Connaissances liées à la microscopie confocale à fluorescence
Le principe de base de la microscopie confocale à fluorescence consiste à utiliser une source de lumière ponctuelle pour irradier l’échantillon, formant ainsi un petit point bien défini sur le plan focal. La fluorescence émise par le spot après irradiation est collectée par l'objectif et renvoyée au spectrophotomètre composé d'un miroir couleur bidirectionnel le long du trajet d'irradiation d'origine. Le spectrophotomètre envoie la fluorescence directement au détecteur. Il y a deux sténopés devant la source lumineuse et le détecteur, appelés respectivement sténopés d'éclairage et sténopés de détection. Les dimensions géométriques des deux sont cohérentes, environ 100-200 nm ; Par rapport au point lumineux sur le plan focal, les deux sont conjugués, ce qui signifie que le point lumineux traverse une série de lentilles et peut finalement se concentrer simultanément sur le sténopé d’éclairage et le sténopé de détection. De cette manière, la lumière provenant du plan focal peut converger dans la portée du trou de détection, tandis que la lumière diffusée au-dessus ou au-dessous du plan focal est bloquée à l'extérieur du trou de détection et ne peut pas être imagée. En balayant l'échantillon point par point avec un laser, le tube photomultiplicateur après détection du sténopé obtient également l'image confocale correspondante de la lumière point par point, qui est convertie en signal numérique et transmise à l'ordinateur. Enfin, une image confocale claire de l’ensemble du plan focal est synthétisée sur l’écran.
Chaque image du plan focal est en fait une coupe transversale optique de l'échantillon, qui présente toujours une certaine épaisseur, également appelée section mince optique. Du fait que l'intensité lumineuse au point focal est beaucoup plus grande que celle au point non focal et que la lumière du plan non focal est filtrée par des trous d'épingle, la profondeur de champ du système confocal est approximativement nulle. Le balayage le long de l'axe Z peut réaliser une tomographie optique, formant une tranche optique bidimensionnelle au point focal de l'échantillon observé. En combinant le balayage du plan XY (plan focal) avec le balayage de l'axe Z (axe optique), une image tridimensionnelle de l'échantillon peut être obtenue en accumulant des couches continues d'images bidimensionnelles et en les traitant avec un logiciel informatique spécialisé.

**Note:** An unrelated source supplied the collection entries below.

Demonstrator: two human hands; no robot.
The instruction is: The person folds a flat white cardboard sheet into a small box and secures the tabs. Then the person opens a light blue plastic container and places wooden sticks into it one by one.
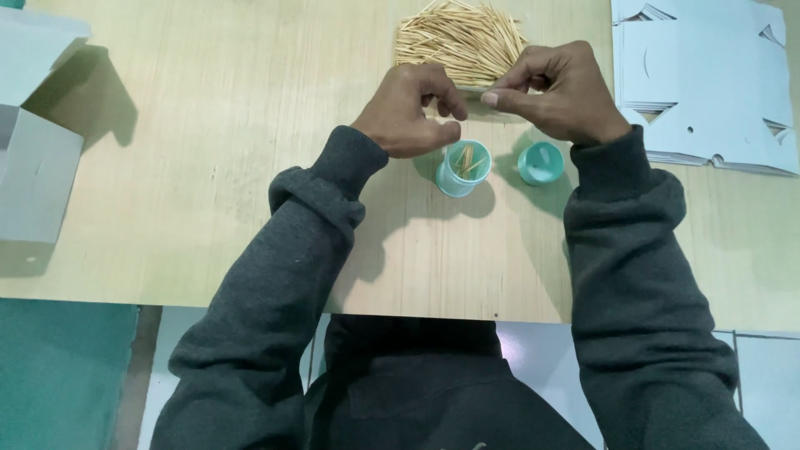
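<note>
Overhead, both hands raised just above a pale wooden desk, in dark grey sleeves. Left hand: grip curled nearly closed, thumb and forefinger pinched together right above a small teal cup; too small to tell whether a stick sits in the pinch. Right hand: grip also drawn in, thumb pressed against the fingertips at the near edge of a heap of toothpicks; what lies inside the pinch cannot be made out. Hands close together, not touching.

Teal cup upright on the desk between the wrists, just under the left hand, open at the top, a few pale toothpicks standing tilted inside. Beside it, to the right and slightly apart, a round teal lid, lying flat below the right wrist. Heap of toothpicks at the far middle of the desk, fanned out, pale straw colour, partly hidden by the right hand's fingers.

At the far right, a stack of flat white die-cut cartons, unfolded, with slits, flaps and a small round hole, edges roughly squared. At the left edge, an open white box, flap up, shadow cast to its right. Well apart from both hands, each of these.
</note>
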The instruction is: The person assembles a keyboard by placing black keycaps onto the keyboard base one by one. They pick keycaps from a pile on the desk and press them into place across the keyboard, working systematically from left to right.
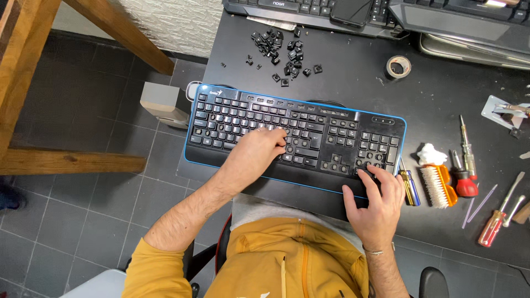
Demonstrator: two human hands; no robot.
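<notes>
We note a black keyboard with a blue edge point(331, 124) lying on the black desk point(441, 99), its left end hanging past the desk's left edge over the tiled floor. Several keys are missing on its right part, around the arrow cluster and the number pad. Our left hand point(255, 155) rests on the middle of the keyboard, fingers curled together with the tips pressed down on the keys near the long lower row; it grips nothing that we can see. Our right hand point(375, 201) lies at the near right corner of the keyboard, fingers spread a little, with the index tip on the lower keys of the number pad and the palm over the near edge; whether it pinches a key we cannot tell. Far from the keyboard, a scatter of loose black keycaps point(281, 52) lies on the desk. A roll of tape point(398, 67) sits to the far right. Just beside the keyboard's right end lie a small screwdriver point(408, 186), an orange-backed brush point(440, 185) and a red-handled screwdriver point(465, 171).
</notes>
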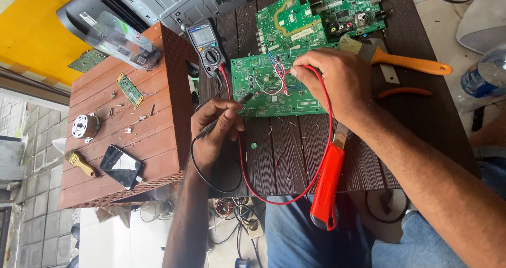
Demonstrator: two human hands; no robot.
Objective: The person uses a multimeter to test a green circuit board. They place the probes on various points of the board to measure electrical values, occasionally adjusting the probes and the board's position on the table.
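Two probes (232,107), one multimeter (206,45), three circuit boards (274,86).

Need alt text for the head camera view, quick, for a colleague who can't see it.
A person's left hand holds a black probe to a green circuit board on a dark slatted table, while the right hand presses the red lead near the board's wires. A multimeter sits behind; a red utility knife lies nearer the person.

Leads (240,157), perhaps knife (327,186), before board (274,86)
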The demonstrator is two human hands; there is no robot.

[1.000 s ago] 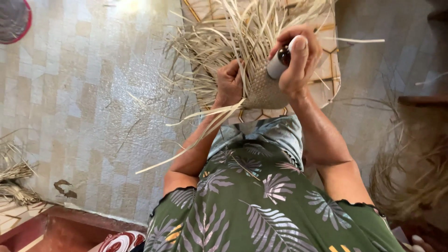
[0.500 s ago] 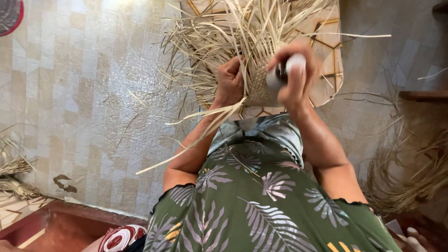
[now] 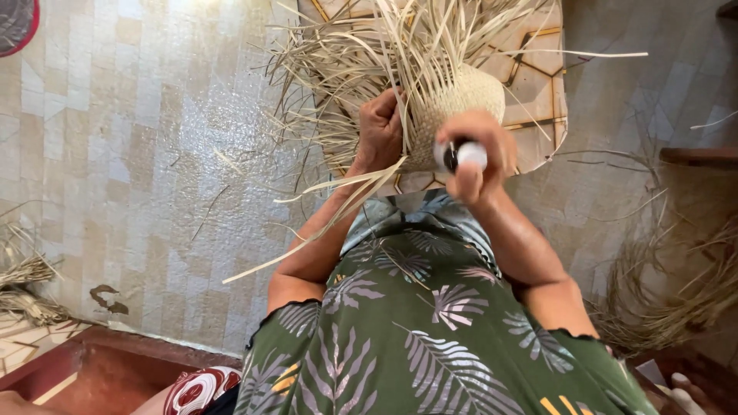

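So the main thing here is a half-woven straw piece [image 3: 453, 104], domed like a hat crown, sitting at the top middle of the view on a patterned low surface [image 3: 542, 92], with loose pale strands fanning out all around its edge. The person's left hand [image 3: 380, 131] is curled into a fist around a bunch of those strands right at the left side of the weave, and a few long strips [image 3: 323, 219] trail down past the wrist. The right hand [image 3: 477, 150] is closed around a small roundish white-and-dark object [image 3: 459, 155], pressed up against the lower edge of the weave; can't really tell what it is. Both forearms come up from a green leaf-print dress [image 3: 430, 330]. Underneath is a pale tiled floor [image 3: 115, 154] with stray bits of straw on it. There's a loose heap of dry straw [image 3: 676, 300] off to the right, and another small bundle [image 3: 27, 284] at the left edge.
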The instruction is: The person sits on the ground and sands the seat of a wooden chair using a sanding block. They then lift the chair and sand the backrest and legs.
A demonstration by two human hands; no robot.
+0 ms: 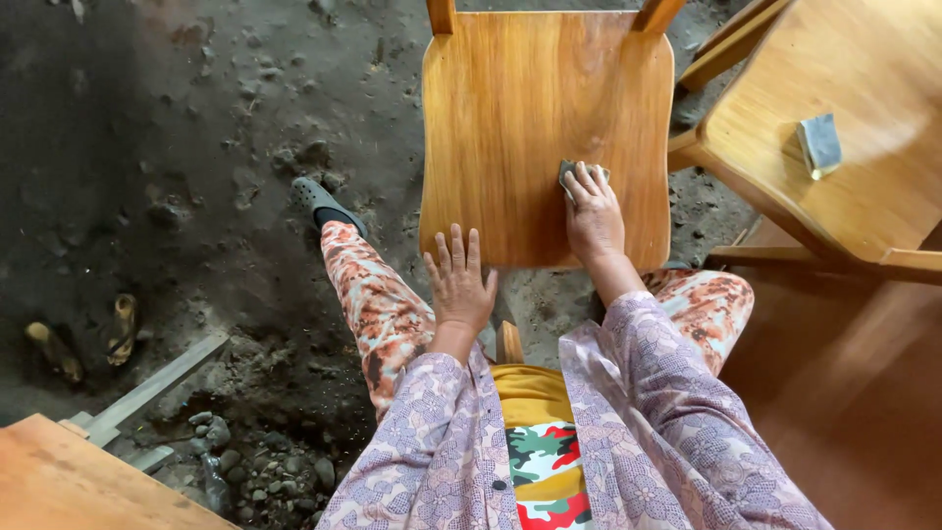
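Sandpaper (571,172), a small grey folded piece, lies pressed flat on the wooden chair seat (510,128), toward the seat's near right part, mostly hidden under the fingertips of the right hand (593,214). That hand lies palm down with its fingers together and stretched forward, pinning the piece against the wood rather than pinching it. The piece looks thin, light and limp, rough enough to grip the wood, so it seems best held by flat finger pressure on top; a loose hold would likely let it slide or curl on the smooth varnish-coloured seat. The left hand (458,285) rests on the seat's near edge, left of the right hand, fingers spread apart and empty, seemingly steadying the chair. The seat itself looks stiff and solid, and two back posts rise from its far edge. Below the seat's near edge sit the person's knees in orange patterned trousers (378,304), with lilac flowered sleeves (648,393) closer still. Left of the seat, a foot in a dark clog (319,199) stands on the dirt floor (147,147), and further left lie a pair of worn sandals (88,339) and, nearer the person, loose stones (265,471). Right of the seat stands a second wooden piece of furniture (863,118), with a grey sanding block (819,144) lying on top, well apart from both hands.
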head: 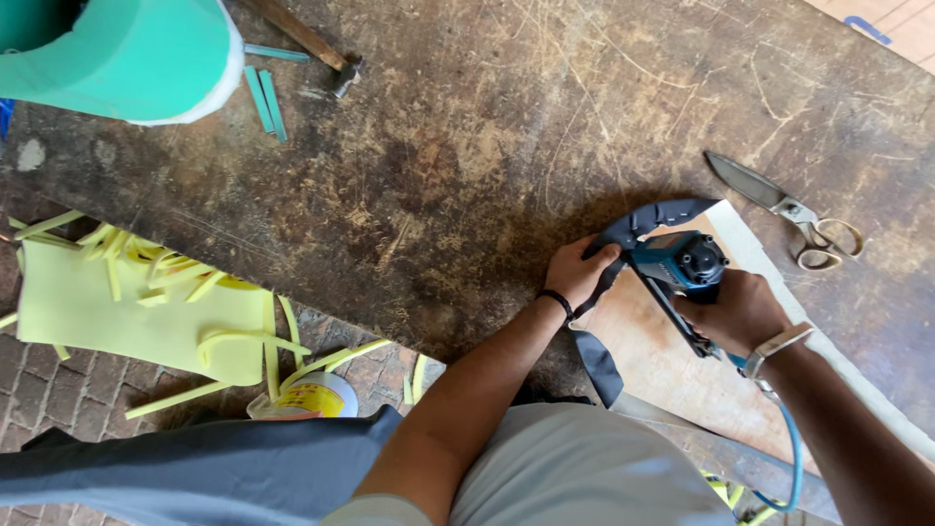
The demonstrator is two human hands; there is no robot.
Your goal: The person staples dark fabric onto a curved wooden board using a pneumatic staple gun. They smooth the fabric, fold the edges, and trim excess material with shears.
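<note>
The right hand (732,312) is wrapped around the grip of a blue pneumatic staple gun (682,268), its fingers closed tight on the tool, and a light blue air hose (791,448) curls down from the tool past the wrist. The gun's nose rests against a dark fabric strip (648,219) that curves along the edge of a plywood panel (662,365) lying on the worn, scratched counter (467,146). The left hand (577,273) presses on this strip just beside the gun, fingers bent and pinching the fabric down at the panel's corner; a loose end of the dark fabric hangs off below the wrist. Well apart to the right, a pair of large scissors (789,209) lies on the counter. At the far edge sit a hammer (312,44), two thin teal strips (265,102) and a roll of teal foam (127,54). Below the counter's near edge, a sheet of yellow foam (136,312) with yellow offcuts lies over a brick floor (58,390).
</note>
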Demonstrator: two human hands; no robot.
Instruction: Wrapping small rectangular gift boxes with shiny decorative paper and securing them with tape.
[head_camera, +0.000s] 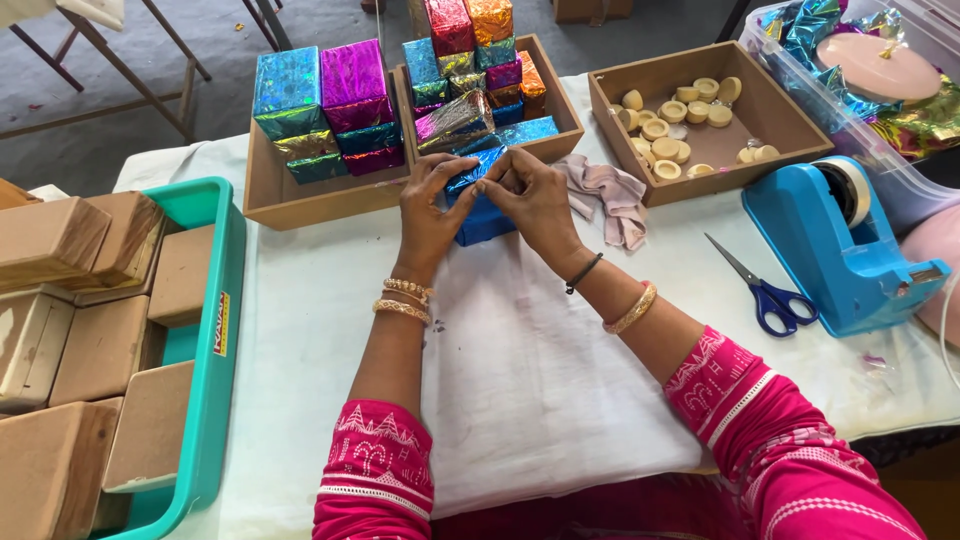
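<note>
A small box in shiny blue foil stands on a white cloth at the middle of the table. My left hand grips its left side. My right hand presses on its top right, the fingertips of both hands meeting over the folded foil. The hands hide most of the box. Just behind it, wooden trays hold several foil-wrapped boxes in blue, purple, green, red and orange.
A teal crate of plain wooden blocks sits at the left. At the right stand a blue tape dispenser, blue-handled scissors, a wooden tray of round pale discs, a crumpled pink rag and a clear bin of foil.
</note>
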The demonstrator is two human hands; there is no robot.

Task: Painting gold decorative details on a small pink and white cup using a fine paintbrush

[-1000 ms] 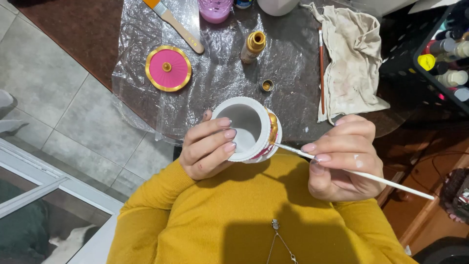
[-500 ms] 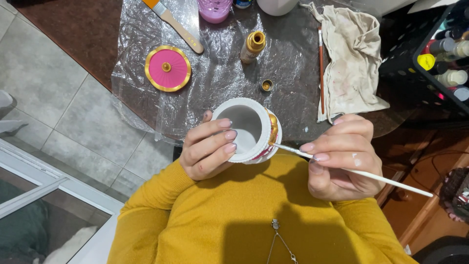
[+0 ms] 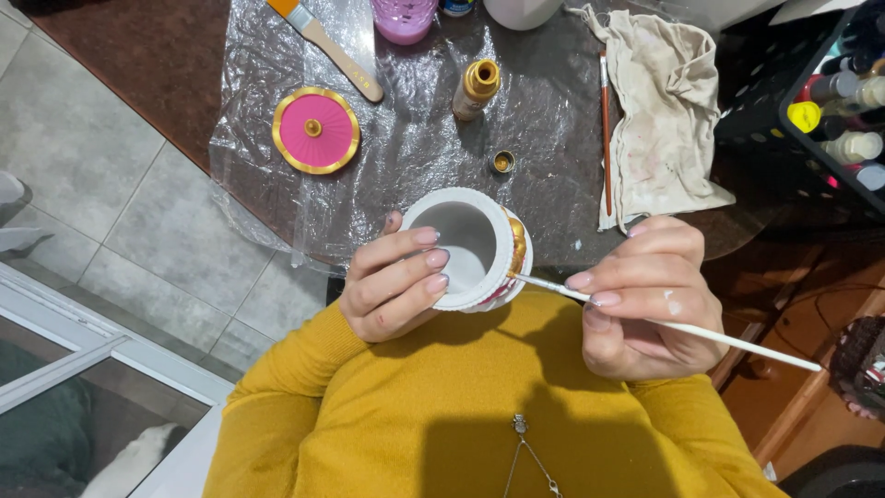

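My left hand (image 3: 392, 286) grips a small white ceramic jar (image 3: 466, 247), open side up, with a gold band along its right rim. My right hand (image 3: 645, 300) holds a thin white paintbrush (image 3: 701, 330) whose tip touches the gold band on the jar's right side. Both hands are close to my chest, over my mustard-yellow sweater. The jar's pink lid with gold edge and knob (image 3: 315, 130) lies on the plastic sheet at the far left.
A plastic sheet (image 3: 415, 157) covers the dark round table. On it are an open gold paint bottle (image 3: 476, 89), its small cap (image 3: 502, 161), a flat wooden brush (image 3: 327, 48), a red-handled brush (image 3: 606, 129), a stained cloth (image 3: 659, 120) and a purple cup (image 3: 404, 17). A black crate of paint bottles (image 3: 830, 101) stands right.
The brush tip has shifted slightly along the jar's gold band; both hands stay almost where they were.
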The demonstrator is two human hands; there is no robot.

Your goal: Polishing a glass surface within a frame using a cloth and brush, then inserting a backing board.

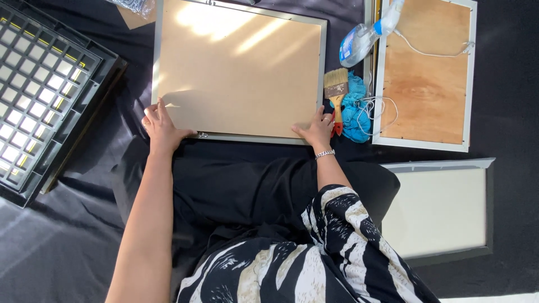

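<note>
Closest to me is my lap in black cloth (247, 191), and my striped sleeve (337, 224) at about 5 o'clock.

Just past my lap lies the big picture frame (238, 70), face down, with its plain brown back up. It sits right in front of me at 12 o'clock, so I can reach both near corners.

My left hand (160, 128) rests on the near left corner, at 11 o'clock. My fingers are spread flat and press down on the board. I am not pinching anything. I think the flat hand keeps the board from sliding.

My right hand (315, 130) rests on the near right corner, at 1 o'clock. It is flat and open too, pressing the edge. There is a shiny bracelet (324, 153) on that wrist.

Just beside my right hand is a paint brush (336, 92), lying on a blue rag (353, 109). A spray bottle (365, 33) lies farther back at 1 o'clock.

At 2 o'clock is a second frame with a wooden back (424, 76) and a white string on it. At 3 o'clock, a third frame (443, 210) lies with its pale side up.

Far off at 10 o'clock sits a black grid tray (42, 84).
</note>
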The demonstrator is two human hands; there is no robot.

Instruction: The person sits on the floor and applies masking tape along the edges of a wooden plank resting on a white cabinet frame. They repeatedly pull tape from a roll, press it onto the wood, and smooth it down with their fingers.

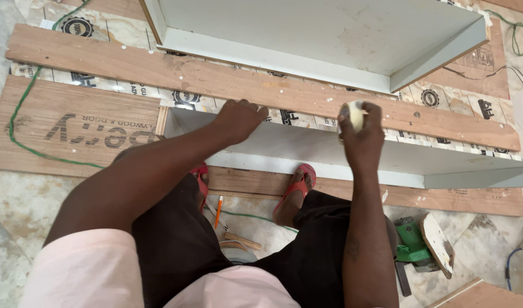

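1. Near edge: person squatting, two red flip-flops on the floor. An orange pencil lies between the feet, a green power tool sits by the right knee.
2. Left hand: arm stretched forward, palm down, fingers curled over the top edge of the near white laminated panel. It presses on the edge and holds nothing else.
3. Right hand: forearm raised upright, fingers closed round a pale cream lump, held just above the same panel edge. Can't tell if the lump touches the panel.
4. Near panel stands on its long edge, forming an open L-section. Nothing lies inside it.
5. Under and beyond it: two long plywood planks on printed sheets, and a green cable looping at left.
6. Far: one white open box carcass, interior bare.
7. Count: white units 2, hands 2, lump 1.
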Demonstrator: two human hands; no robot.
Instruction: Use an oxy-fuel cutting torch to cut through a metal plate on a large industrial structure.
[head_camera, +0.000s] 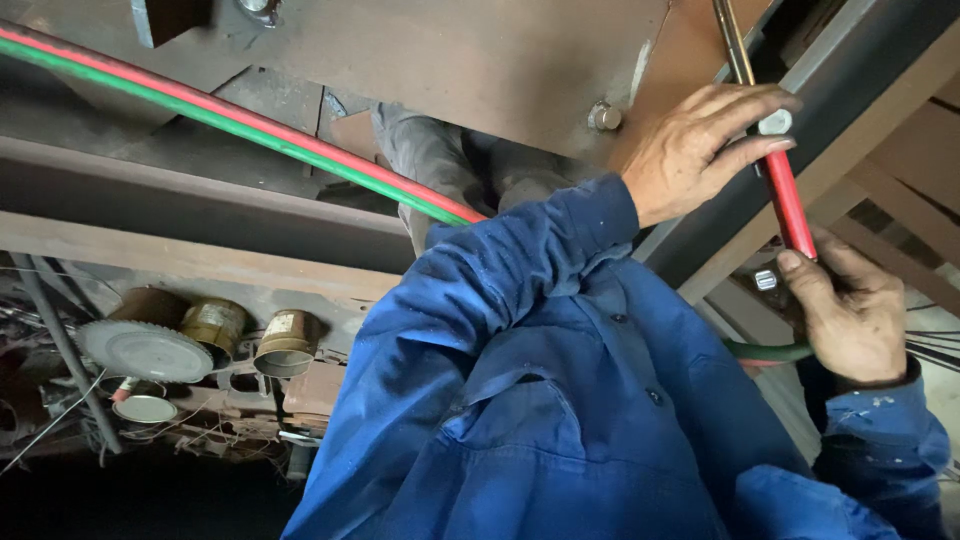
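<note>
A cutting torch with a red handle (788, 205) and a thin brass tube (735, 45) points up at the upper right. My left hand (700, 145), in a blue sleeve, wraps the top of the handle, its fingertips on a small silver knob (775, 122). My right hand (850, 315) grips the lower end of the handle, thumb pressed against the red part. Twin red and green hoses (230, 120) run from the upper left and pass behind my left arm. A green hose (770, 351) comes out under my right hand.
A rusty steel plate with a bolt (603, 117) lies behind the hands. A dark steel beam (200, 215) crosses the left side. Old tin cans (285, 340), a round grinding disc (145, 350) and loose wires crowd the lower left.
</note>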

Le sténopé de détection et le sténopé de la source lumineuse sont toujours focalisés sur le même point, de sorte que la fluorescence excitée en dehors du plan de focalisation ne peut pas pénétrer dans le sténopé de détection.
L'expression simple du principe de fonctionnement de la microscopie confocale laser est qu'elle utilise un laser comme source de lumière et ajoute un dispositif de balayage laser et un dispositif de focalisation conjugué sur la base de l'imagerie par microscopie à fluorescence traditionnelle. Il s'agit d'un système contrôlé par un ordinateur pour l'acquisition et le traitement d'images numériques.